(Instructions for the task): Reproduce the material that follows, please, but only from its first line to the line containing "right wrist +", inclusive.

(Given information):

☆ ☆ ☆

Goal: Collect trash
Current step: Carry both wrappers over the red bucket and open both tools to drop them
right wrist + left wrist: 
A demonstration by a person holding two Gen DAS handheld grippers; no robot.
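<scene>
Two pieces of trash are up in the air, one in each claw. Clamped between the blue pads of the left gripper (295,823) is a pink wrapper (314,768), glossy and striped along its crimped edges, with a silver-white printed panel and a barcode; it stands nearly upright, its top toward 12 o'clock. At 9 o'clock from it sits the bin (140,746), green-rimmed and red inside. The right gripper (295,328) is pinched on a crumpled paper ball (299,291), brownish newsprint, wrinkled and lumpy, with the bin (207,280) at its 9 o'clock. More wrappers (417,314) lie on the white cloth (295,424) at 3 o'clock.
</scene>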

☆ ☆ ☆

(Output for this exercise):
Goal: Collect trash
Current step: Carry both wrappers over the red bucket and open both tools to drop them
right wrist + left wrist: 

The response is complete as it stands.